» Activity: Copy out the lines beginning with the one that contains "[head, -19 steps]" and ending with the last line below, exactly as they stand. Pictures are not copied.

» Available data:

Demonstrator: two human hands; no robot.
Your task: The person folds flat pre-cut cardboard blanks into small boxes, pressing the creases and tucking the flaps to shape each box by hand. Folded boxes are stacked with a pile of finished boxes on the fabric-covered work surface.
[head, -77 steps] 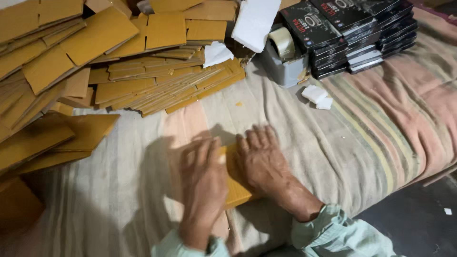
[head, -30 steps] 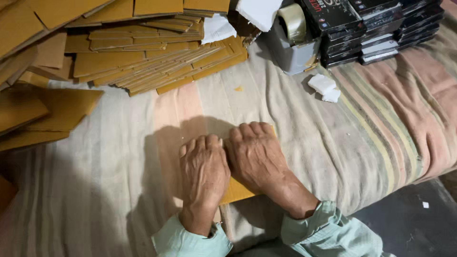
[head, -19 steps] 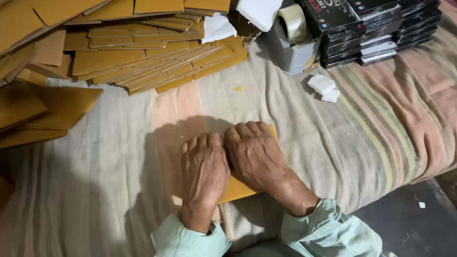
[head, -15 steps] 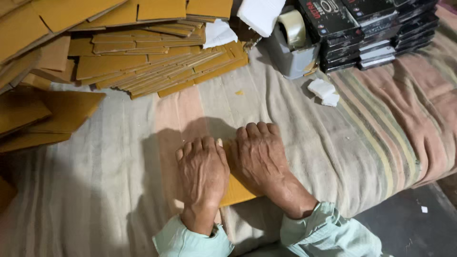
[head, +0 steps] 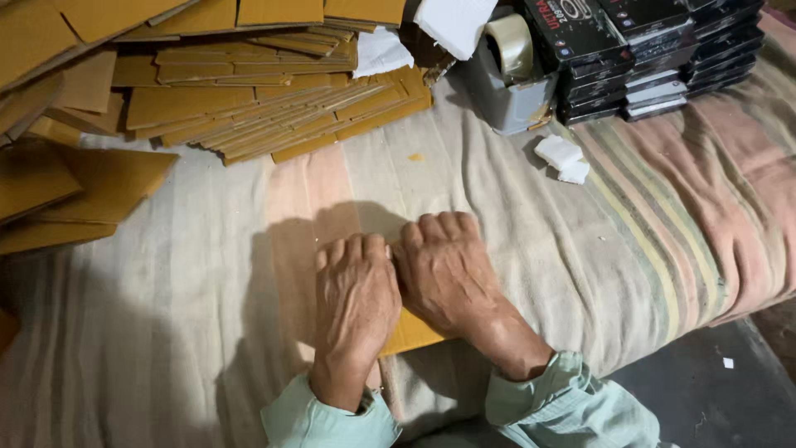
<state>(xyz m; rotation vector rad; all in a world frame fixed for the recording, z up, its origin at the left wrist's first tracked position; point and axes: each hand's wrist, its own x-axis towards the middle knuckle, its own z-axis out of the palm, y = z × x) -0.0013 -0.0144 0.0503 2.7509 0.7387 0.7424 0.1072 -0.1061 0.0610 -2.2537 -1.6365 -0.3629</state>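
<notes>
Hands side by side, pressing down hard! Left hand point(head: 356, 290) and right hand point(head: 448, 270) both lie palm-down, fingers curled under at the knuckles, thumbs touching, bearing on a yellow cardboard sheet point(head: 410, 333) that is almost wholly hidden beneath them. No pinch here: each grip is a flat press on the sheet, with only its near corner poking out below the right wrist. The sheet lies on the striped blanket point(head: 630, 249) covering the bed, close to the near edge. Pale green sleeves point(head: 572, 406) cover both wrists.

Moving out: beyond the knuckles the blanket carries a tiny yellow scrap point(head: 416, 157), well apart from the hands. Further back, a sprawling heap of yellow cardboard pieces point(head: 274, 108) fans across the far left, with more loose sheets point(head: 75, 195) sliding off toward the left edge. A crumpled white paper point(head: 383, 52) sits on the heap. To the right of it, a grey tape dispenser point(head: 512, 91) holding a roll of tape, then a stack of black boxes point(head: 647, 50) at the far right. Two small white blocks point(head: 562, 158) rest on the blanket just in front of the dispenser. Dark floor point(head: 713, 390) shows at lower right.
</notes>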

» Exercise solution:
[head, -19 steps] 
[head, -15 steps] 
[head, +0 steps] 
<state>(xyz m; rotation vector rad; all in a world frame fixed for the recording, z up, its origin at the left wrist's first tracked position; point and axes: each hand's wrist, its own x-axis towards the middle knuckle, its own z-axis out of the palm, y = z × x) -0.0013 -0.0144 0.0503 2.7509 0.7387 0.7424 0.1072 -0.1061 0.0610 -2.2537 -1.6365 -0.3629</state>
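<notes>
Hands side by side, pressing down hard! Left hand point(head: 356, 290) and right hand point(head: 448, 270) both lie palm-down, fingers curled under at the knuckles, thumbs touching, bearing on a yellow cardboard sheet point(head: 410, 333) that is almost wholly hidden beneath them. No pinch here: each grip is a flat press on the sheet, with only its near corner poking out below the right wrist. The sheet lies on the striped blanket point(head: 630, 249) covering the bed, close to the near edge. Pale green sleeves point(head: 572, 406) cover both wrists.

Moving out: beyond the knuckles the blanket carries a tiny yellow scrap point(head: 416, 157), well apart from the hands. Further back, a sprawling heap of yellow cardboard pieces point(head: 274, 108) fans across the far left, with more loose sheets point(head: 75, 195) sliding off toward the left edge. A crumpled white paper point(head: 383, 52) sits on the heap. To the right of it, a grey tape dispenser point(head: 512, 91) holding a roll of tape, then a stack of black boxes point(head: 647, 50) at the far right. Two small white blocks point(head: 562, 158) rest on the blanket just in front of the dispenser. Dark floor point(head: 713, 390) shows at lower right.
</notes>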

No further answer is needed.